In this example, we used iris data and further categorized petal length into two subgroups, long(above median petal length) and short(below median petal length). Density plots and bar charts on the diagonal reflect the marginal distributions of the variables. For quantitative-quantitative plots, there is a strong positive association between petal length and width, which is also supported from a correlation of 0.872. The mosaic panel between iris species and petal length groups show both of the conditional distributions; for example, the panel in row 5, column 6 gives the distribution of petal length groups on species.
gpairs is another package to display the generalized pairs plot. gparis() function intakes data frame (or matrix) of any combination of quantitative and categorical variables.
# function gpairs in "gpairs"
# install.packages("gpairs")
library("gpairs")
gpairs(iris)
While side-by-side boxplot in ggpairs() could show that the petal length is shorter on average for setosa flowers, it would obscure information in the conditional distributions due to data reduction.

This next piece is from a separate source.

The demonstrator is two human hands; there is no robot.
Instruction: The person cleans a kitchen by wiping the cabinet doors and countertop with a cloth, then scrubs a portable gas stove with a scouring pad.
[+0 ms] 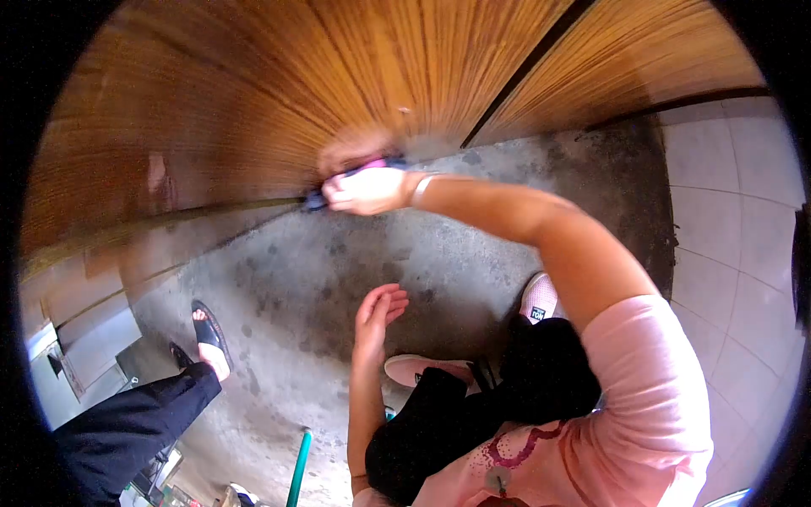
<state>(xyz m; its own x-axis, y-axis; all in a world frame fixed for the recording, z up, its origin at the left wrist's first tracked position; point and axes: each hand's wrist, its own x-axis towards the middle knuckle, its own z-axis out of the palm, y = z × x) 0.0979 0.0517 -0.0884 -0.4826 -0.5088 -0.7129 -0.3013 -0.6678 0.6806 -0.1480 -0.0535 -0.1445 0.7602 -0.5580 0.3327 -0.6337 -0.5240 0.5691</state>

boxplot(iris$Petal.Length~iris$Species, horizontal=TRUE)
Instead, the barcode plot from gpairs() function provides an alternative quantitative-categorical display that maintains the full data resolution. The slim strock alleviates overplotting in dense regions, and the ties reveals some interesting information hidden in a boxplot: the flower #78, #114, #120 and #147 have identical petal length (while only #78 is versicolor and the remaining three are virginica flowers). Similarly, there are other pairs of flowers were tied with high petal length.
library(barcode)
barcode(list(Setosa=iris[iris$Species=="setosa",]$Petal.Length,
Versicolor=iris[iris$Species=="versicolor",]$Petal.Length,
Virginica=iris[iris$Species=="virginica",]$Petal.Length),
horizontal=TRUE)
The generalized pairs plot can combine scatterplots, mosaic plots, and the detailed barcode plots with the higher-level summary of traditional boxplots.
ggpairs() and gpairs() also differs in the coordination of axis scales and labels. ggpairs() uses “global limits” to ensure that all panels of the generalized pairs plot are ranged properly on each axis. gpairs(), by default, displays the variable names and axis labels on the diagonal.
ggcore() function is part of GGally and shows correlation coefficients between continuous variables in correltaition matrixes. The input of ggcorr can be data frame or a matrix. In this default output of ggcorr, the non-numeric data Sepecies and Long. Petal were dropped from the pairwise correlation matrix.
# function ggcorr in "ggplot2"
library(ggplot2)
ggcorr(iris)
## Warning in ggcorr(iris): data in column(s) 'Species', 'Long.Petal' are not
## numeric and were ignored
The first genre, traditional scatterplots, often obscures important information of the data, while the second genre, generalized pairs plot, supplements more diverse displays of relationship between categorical- quantitative variables, and categorical-categorical variables.
Each implementation in the first and second genre could be further expanded. For example, time series data could be represented by lines instead of points in base R or as an object of class ts. Additional features may be employeed to provide ordered factors or spatially distributed data.